Un équilibre diplomatique maîtrisé entre Orient et Occident

Cette ouverture vers la Russie ne doit pas être interprétée comme un basculement géopolitique. Le Bénin incarne au contraire une stratégie de multi-alignement, refusant de s’enfermer dans une logique de blocs. Tout en explorant de nouveaux partenariats avec Saint-Pétersbourg, Porto-Novo maintient et approfondit ses relations avec les puissances occidentales.

Les États-Unis, via la Millennium Challenge Corporation, investissent massivement dans les infrastructures électriques béninoises. Le pays bénéficie également de l’AGOA, un programme facilitant ses exportations vers le marché américain. L’Union Européenne et la France restent quant à elles les principaux bailleurs de fonds et partenaires commerciaux, avec des investissements majeurs dans les secteurs de la logistique et des infrastructures. Sur le plan sécuritaire, la France et les États-Unis apportent un soutien logistique et en renseignement face aux menaces jihadistes pesant sur le nord du pays.

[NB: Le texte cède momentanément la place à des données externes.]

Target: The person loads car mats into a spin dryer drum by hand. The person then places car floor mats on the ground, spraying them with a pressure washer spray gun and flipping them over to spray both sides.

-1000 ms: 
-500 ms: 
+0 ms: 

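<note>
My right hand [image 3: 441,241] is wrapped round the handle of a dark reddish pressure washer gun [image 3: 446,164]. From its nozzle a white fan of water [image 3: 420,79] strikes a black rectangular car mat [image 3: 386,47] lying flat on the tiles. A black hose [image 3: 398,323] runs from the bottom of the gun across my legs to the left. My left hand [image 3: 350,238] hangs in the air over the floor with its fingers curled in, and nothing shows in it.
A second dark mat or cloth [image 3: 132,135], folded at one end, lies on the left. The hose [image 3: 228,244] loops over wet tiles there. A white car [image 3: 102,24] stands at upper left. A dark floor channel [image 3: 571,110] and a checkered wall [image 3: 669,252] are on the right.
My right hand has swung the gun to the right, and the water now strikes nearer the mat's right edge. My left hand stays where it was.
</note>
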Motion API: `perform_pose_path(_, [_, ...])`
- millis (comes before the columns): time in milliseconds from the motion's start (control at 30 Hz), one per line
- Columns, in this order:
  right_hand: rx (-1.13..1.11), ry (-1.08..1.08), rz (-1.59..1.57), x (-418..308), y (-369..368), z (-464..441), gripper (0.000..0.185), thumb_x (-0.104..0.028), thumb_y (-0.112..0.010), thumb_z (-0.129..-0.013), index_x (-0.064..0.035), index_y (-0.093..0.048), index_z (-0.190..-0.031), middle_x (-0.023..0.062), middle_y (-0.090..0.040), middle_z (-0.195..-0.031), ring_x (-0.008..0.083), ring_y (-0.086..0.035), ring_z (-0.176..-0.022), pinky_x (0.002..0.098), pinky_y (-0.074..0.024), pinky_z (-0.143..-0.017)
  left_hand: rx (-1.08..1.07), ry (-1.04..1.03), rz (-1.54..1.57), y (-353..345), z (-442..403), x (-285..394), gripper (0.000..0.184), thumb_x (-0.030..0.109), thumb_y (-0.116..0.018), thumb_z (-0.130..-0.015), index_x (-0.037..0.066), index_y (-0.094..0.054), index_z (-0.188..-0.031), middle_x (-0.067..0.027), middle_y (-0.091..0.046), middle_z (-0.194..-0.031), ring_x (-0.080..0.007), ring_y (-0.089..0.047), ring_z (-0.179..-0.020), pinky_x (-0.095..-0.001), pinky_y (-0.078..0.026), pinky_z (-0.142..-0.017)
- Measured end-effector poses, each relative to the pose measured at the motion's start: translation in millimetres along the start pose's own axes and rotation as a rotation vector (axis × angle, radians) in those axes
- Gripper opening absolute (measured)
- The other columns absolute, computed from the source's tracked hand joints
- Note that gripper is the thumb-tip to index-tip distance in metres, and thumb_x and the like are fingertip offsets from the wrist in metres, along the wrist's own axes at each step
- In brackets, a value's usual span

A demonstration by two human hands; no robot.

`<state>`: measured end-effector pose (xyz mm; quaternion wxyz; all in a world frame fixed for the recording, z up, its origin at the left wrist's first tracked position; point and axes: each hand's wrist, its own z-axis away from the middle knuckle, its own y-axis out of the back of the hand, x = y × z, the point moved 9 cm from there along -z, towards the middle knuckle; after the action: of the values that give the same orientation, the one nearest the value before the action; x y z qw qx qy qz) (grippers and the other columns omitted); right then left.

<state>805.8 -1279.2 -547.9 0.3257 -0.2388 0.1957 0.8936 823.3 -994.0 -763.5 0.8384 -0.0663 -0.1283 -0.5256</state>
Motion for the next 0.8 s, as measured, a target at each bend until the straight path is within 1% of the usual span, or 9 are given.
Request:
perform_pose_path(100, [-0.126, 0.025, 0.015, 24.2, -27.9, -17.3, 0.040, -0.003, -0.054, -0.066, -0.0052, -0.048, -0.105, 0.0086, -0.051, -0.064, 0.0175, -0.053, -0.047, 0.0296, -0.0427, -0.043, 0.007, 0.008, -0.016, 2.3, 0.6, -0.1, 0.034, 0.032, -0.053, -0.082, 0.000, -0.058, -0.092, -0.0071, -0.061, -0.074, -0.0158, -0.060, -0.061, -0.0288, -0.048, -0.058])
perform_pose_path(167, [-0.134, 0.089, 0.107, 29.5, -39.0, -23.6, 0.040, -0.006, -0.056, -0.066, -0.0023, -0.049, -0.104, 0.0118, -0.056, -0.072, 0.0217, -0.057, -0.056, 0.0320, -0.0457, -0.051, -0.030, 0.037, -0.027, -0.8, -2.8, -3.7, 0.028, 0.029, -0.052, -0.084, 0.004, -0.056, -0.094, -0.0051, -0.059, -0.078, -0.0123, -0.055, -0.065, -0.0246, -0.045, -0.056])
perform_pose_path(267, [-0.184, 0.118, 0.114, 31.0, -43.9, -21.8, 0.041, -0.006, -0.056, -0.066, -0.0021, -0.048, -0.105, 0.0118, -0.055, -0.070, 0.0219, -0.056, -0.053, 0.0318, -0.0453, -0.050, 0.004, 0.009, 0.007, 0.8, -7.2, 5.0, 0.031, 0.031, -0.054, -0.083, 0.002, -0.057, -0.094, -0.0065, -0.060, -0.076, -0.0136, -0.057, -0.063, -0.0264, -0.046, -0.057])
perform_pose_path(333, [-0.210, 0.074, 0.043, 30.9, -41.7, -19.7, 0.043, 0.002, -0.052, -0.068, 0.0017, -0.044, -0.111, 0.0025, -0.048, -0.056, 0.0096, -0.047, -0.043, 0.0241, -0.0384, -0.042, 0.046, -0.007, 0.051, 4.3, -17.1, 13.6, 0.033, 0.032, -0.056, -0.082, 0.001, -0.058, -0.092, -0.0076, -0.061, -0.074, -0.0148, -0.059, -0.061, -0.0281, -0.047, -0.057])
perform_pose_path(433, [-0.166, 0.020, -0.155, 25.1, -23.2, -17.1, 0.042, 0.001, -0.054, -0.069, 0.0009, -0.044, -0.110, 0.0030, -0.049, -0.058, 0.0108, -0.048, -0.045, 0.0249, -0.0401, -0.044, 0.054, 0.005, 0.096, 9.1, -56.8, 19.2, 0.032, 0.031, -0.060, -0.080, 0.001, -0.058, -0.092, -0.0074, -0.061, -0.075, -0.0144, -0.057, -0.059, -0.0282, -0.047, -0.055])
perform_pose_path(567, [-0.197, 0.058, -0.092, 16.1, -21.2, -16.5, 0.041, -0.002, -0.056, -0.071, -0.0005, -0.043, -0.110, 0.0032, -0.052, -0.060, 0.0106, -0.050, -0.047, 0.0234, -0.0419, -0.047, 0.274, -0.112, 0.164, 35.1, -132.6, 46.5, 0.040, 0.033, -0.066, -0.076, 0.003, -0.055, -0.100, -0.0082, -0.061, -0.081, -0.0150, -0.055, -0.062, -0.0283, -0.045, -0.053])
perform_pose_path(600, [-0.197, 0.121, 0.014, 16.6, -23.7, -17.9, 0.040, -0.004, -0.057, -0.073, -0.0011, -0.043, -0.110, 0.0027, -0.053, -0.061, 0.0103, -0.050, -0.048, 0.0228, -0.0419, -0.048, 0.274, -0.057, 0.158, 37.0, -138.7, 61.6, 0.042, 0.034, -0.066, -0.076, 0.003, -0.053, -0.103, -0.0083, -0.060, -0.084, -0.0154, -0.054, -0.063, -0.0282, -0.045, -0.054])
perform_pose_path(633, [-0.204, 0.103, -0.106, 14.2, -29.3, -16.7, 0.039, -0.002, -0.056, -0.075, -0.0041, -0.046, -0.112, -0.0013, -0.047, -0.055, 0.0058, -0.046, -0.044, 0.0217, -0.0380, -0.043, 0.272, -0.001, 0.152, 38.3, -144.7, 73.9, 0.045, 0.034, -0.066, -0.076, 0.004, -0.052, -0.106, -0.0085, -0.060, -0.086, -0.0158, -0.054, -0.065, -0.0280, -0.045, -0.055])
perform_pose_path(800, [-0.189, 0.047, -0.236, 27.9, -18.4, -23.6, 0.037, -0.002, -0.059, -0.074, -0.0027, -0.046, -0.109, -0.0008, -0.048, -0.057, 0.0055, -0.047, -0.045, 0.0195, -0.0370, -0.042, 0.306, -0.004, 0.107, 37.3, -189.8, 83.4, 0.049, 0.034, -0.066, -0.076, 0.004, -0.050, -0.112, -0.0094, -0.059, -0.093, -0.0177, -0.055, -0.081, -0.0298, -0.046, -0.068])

2025 : Un tournant pour les ambitions russes au Bénin

L’entretien entre Evgueni Grigoriev et Akambi André Okounlola Biaou marque une volonté claire de réactiver et d’enrichir l’axe Moscou-Porto-Novo. À travers des projets énergétiques, agricoles ou militaires, la Russie trouve au Bénin un partenaire réceptif. Cependant, cette initiative illustre surtout la maturité de la diplomatie béninoise : le pays se positionne comme un carrefour attractif, prêt à collaborer avec toutes les puissances capables de contribuer à son essor économique, sans sacrifier ses alliances historiques. L’année 2025 et la mission commerciale prévue permettront d’évaluer l’impact réel de cette nouvelle dynamique.